No club, but lots of practice to get them looking good. I get a thin piece of hair from the start of there ear, and put the band in and attach the bow, I make sure you can't see the pony, so kind of put the band in under the other hair.
It is hard to explain, leave it with me and I will take some step by step photo's for you.
Really It is practice. My groomer taught me and I just practiced, and now I put them in, in no time. It's like those that do Top Knots, It would take me hours and still look bad, others who have practiced do it in no time.


----------



## Cary (Jun 11, 2006)

So a stapler is probably a bad idea?


----------



## bek74 (Jun 26, 2006)

As you can see, I get a small amout of hair, which is inline with the front of where there ear starts.









Then I tie a small band into the hair









Then attach the bow
















This is the best I could do, as I was taking the photo's myself while holding hair. But hopefully it gives you some idea. Now just go and practice.

I have to say thankyou to my Max for being my model, he was such a good boy.


----------



## KimKarr (Feb 4, 2006)

*YOU ARE AMAZING!*


----------



## akaivyleaf (Jul 24, 2006)

> *YOU ARE AMAZING!*[/B]


My sentiments exactly. Amazing. My baby wouldn't lay still long enough...


----------



## phesty (May 30, 2006)

Oh thank you so, so, so much!  
























Wonderful pictures with an adorable model!!!!

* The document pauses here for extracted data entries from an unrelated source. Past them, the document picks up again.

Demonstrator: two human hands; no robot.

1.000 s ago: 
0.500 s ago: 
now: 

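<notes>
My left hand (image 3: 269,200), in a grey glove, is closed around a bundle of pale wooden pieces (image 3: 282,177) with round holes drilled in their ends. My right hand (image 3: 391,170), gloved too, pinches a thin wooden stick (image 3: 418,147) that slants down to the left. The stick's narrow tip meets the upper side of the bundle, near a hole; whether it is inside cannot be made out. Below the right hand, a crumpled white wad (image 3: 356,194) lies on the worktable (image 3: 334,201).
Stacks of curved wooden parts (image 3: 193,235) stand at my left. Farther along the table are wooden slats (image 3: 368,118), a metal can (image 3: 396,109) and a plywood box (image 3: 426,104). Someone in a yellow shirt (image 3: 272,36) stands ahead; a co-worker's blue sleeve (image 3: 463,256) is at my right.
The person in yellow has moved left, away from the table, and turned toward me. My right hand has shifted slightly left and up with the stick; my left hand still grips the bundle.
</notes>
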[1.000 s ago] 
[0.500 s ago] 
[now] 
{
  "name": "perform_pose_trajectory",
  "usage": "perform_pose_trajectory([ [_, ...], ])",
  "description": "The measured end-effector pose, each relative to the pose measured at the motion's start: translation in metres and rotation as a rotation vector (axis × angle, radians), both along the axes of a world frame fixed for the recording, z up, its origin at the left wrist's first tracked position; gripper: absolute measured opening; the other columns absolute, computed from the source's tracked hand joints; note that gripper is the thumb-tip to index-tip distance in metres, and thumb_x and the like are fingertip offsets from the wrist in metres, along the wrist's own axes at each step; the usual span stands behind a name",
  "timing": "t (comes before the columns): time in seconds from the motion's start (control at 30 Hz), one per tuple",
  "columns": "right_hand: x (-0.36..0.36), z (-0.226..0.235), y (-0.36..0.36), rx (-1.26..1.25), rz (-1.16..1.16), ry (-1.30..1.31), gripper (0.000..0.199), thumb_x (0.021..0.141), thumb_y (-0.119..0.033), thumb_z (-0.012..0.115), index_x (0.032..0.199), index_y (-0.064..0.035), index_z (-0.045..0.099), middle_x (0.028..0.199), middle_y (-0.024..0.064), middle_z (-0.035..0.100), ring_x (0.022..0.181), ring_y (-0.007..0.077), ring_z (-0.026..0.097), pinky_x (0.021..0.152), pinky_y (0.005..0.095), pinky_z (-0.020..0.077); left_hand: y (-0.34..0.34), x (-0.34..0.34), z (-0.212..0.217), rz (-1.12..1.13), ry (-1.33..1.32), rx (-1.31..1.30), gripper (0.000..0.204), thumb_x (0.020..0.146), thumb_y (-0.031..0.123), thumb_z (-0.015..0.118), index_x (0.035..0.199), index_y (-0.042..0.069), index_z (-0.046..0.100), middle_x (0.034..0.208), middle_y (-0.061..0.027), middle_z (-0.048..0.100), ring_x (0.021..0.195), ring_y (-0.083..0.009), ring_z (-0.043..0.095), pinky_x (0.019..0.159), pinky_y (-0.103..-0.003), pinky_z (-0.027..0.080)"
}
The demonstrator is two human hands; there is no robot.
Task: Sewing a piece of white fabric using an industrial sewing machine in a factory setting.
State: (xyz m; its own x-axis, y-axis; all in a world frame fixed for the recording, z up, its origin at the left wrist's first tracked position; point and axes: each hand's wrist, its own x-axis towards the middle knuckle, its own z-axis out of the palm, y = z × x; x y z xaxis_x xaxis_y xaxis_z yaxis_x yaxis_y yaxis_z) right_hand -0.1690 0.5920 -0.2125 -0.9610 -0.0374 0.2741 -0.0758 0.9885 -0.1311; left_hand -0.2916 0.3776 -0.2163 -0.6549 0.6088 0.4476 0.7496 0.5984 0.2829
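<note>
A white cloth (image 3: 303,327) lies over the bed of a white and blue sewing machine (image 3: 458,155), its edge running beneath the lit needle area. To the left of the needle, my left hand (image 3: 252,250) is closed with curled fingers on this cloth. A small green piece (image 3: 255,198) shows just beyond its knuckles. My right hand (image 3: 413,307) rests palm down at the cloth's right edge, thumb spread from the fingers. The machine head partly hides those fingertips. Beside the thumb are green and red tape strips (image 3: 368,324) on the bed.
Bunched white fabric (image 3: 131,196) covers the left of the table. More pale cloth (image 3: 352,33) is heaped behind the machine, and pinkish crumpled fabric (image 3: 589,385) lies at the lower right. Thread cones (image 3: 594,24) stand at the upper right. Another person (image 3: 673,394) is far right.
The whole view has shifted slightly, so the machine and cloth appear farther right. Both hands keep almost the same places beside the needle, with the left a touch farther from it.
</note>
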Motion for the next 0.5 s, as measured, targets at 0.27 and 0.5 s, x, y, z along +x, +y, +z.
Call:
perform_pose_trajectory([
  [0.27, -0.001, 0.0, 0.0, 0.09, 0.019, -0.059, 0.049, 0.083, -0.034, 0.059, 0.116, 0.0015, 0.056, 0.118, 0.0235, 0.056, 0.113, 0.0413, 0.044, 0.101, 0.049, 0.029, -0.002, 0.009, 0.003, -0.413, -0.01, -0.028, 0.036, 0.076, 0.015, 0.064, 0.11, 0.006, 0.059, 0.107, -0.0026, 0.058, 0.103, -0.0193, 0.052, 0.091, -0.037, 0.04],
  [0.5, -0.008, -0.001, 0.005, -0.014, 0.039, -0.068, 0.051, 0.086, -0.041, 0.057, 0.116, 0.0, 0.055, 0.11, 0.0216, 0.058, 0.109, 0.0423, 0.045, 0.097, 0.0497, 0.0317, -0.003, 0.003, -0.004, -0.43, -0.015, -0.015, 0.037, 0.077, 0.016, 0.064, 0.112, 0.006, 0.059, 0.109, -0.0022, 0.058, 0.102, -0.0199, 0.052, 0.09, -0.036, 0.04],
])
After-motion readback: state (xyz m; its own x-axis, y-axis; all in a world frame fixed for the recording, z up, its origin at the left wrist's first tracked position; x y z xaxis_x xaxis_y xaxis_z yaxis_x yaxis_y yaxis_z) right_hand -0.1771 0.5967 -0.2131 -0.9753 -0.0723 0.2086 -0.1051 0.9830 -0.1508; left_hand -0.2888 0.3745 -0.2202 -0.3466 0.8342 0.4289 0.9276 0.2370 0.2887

Yea! I can't wait to give it a try!!!!

Josie says: Ooooh, now I can be pretty like Max and Sammy Maree!!! 

Steph and Josie


----------



## MissMelanie (Feb 13, 2006)

> So a stapler is probably a bad idea?
> 
> 
> 
> ...


 Cary, if it was a bad idea to staple the antlers to the mouse in Scrooge with Bill Murry... I am BETTING it's not a good idea here either. Thank you for asking before trying.










enJOY!
Melanie


----------



## Cary (Jun 11, 2006)

> > index.php?act=findpost&pid=245347
> 
> 
> 
> ...


 What if you used a rolled up newspaper to tap them in?


----------



## MissMelanie (Feb 13, 2006)

> > index.php?act=findpost&pid=246696
> 
> 
> 
> ...


 Well IF I did, I sure would keep that bit of information to MYSELF.









Melanie


----------



## Maidto2Maltese (Oct 19, 2004)

Cary...nooooooooo







not a glue gun either!!!


----------



## MissMelanie (Feb 13, 2006)

> Cary...nooooooooo
> 
> 
> 
> ...


 Snicker, snicker







I unplugged his glue gun anyway.

Melanie


----------